Participants had unlimited time in the first part of the experiments during which they selected their preferred baskets. They could review and change selections as often as they wished, including returning to and modifying earlier baskets if required, the only exception being the first chosen basket in the second experiment which remained fixed as the reference point. In order to help the participants in their selection tasks, they were provided with

personal computers and software designed to aid their allocation process. Therefore,

participants could select the required quantities of any item from the screen and their basket would update automatically showing income allocated, based upon prices and quantities, and residual income to be allocated. Should budget constraints be violated, a warning message would appear. As a further aid, the programme also informed the subject how remaining income could be allocated to various items in order to use up all available funds. The computational aspects of the experiment were therefore made much easier and less time consuming for the participants and also eliminated the possibility of arithmetical error. Changes to baskets could be made with ease, ensuring that participants were able to allocate most of their time to deciding their preferences rather than being side-tracked in terms of performing calculations. Once each of the 10 selections had been finalised, the experimenter selected the actual basket to be presented to the subject at random. The subject was then taken to the laboratory and invited to consume his goods.

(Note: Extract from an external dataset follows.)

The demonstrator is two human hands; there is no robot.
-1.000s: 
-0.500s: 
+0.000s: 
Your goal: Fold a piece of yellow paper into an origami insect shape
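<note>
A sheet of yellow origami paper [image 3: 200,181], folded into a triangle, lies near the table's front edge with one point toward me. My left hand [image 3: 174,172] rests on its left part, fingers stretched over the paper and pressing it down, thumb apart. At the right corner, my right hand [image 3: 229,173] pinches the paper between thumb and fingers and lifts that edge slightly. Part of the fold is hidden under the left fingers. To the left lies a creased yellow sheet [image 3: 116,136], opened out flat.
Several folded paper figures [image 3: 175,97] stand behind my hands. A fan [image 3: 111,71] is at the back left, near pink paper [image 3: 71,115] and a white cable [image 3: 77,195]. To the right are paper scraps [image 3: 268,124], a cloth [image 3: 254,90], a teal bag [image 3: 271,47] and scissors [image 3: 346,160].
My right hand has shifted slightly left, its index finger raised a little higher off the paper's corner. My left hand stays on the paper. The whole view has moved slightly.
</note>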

Sippel’s experiments provided a direct test of the practical feasibility of the axioms of expected utility as expressed through Samuelson’s concept of revealed preference. The tasks presented to the participants in the two experiments represented a typical decision-making scenario envisaged by expected utility theory. Obvious biases found in other experiments were largely eliminated, particularly in relation to time series impacts on taste shifts. In relation to the first experiment, 11 out of the 12 participants violated the axioms of rational choice selection, implying that just one subject could be considered a utility maximiser. Each of the other participants showed inconsistency with regard to their choices of bundles in identical situations. The only circumstance in which such an outcome might be consistent with classical rational behaviour would be in the case of indifference between the chosen bundles.

In the second experiment, 22 of the 30 participants were also found to violate the strong axioms of revealed preference.

The findings of the experiment directly contradict the assumptions of classical demand theory. Examination of the data found that participants were far from random in expressing their preferences, spending a considerable time engaging in the selection process. Each of the participants revealed strong preferences for certain goods over others, representing clear expressions of taste, such that some goods were not chosen at all even at low prices. In other cases, participants quite willingly substituted one good for another based upon changes in relative prices. On that basis, it is reasonable to assume that participants all selected the bundles they genuinely believed they preferred at that point in time. A number of participants made repeated changes to their chosen baskets before settling upon their final choices. Even when these prior choices were considered, before amendments were made, no improvements in overall consistency were found. Sippel thus concluded that, while all of the participants were clearly motivated by the experiment, the axioms of revealed preference were

nevertheless violated by the overwhelming majority.